Economic Asymmetry

The imbalance between income and spending is widening in Korea.
The imbalance between income and spending is widening in Korea.

 

As the nation settles into a slow growth economy, alarming bells are chiming in the financial and industrial sectors, as well as in individual households.  Many warn that individuals, in particular, must be careful not to repeat spending patterns of the past, since continued heavy spending in a slow growth economy will entrap them in poverty. 

According to report released by Statistics Korea on November 29, consumption expenditure per capita in households with an average age of 40-50, the backbone of Korea’s economy, increased 79.4 percent in 13 years, from 411,000 won (US$388.78) in 2000 to 740,000 won (US$700.00) in 2012. In the cited period, their disposable income per capita rose 73.6% to 2,150,000 won (US$2,033.58) from 1,230,000 won (US$1,162.19). 

If this spending pattern continues in a slow growth economy, there is a high probability that many will fall into poverty in 10 years.

Debate goes on about whether this slow growth is temporary or signals a long-term recession. But most agree that time cannot be turned back to spark the kind of growth that the country enjoyed in the past.

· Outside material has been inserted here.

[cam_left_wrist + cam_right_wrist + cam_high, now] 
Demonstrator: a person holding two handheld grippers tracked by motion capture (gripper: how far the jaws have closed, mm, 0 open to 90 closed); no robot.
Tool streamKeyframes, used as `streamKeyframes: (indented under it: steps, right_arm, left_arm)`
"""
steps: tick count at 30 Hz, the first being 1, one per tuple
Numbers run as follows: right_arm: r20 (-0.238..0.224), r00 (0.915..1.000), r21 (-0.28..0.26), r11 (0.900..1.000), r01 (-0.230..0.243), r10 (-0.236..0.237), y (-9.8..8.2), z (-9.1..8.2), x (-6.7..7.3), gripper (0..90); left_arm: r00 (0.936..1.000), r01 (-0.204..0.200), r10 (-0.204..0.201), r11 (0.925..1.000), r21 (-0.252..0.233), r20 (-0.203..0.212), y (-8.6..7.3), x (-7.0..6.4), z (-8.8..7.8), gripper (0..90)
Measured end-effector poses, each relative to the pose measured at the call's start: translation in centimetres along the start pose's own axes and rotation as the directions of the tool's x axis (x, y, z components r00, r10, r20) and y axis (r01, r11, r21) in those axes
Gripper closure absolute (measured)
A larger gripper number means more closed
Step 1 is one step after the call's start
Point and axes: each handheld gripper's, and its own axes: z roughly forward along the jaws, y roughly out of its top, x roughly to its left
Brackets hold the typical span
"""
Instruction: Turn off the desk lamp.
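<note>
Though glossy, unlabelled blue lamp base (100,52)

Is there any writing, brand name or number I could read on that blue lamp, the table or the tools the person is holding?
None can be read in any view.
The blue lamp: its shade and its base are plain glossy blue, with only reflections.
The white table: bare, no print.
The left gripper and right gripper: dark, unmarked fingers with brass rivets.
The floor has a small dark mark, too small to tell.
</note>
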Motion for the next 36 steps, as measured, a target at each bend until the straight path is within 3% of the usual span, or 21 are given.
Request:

The salary increase rate was faster than inflation in the 1990’s, as corporate revenues skyrocketed. Buying a house or a property was a good investment, usually yielding 2-3 times the purchase value. Annual growth rate at the time was 6.7%. Between 1997, the year that IMF crisis struck, and 2007, the year that global financial markets collapsed, the growth rate was 4.7%. Growth for the last five years stalled at 3%, which means the nation’s economy entered into the era of an actual zero growth when taking into consideration the annual inflation rates averaging plus or minus 2.5%.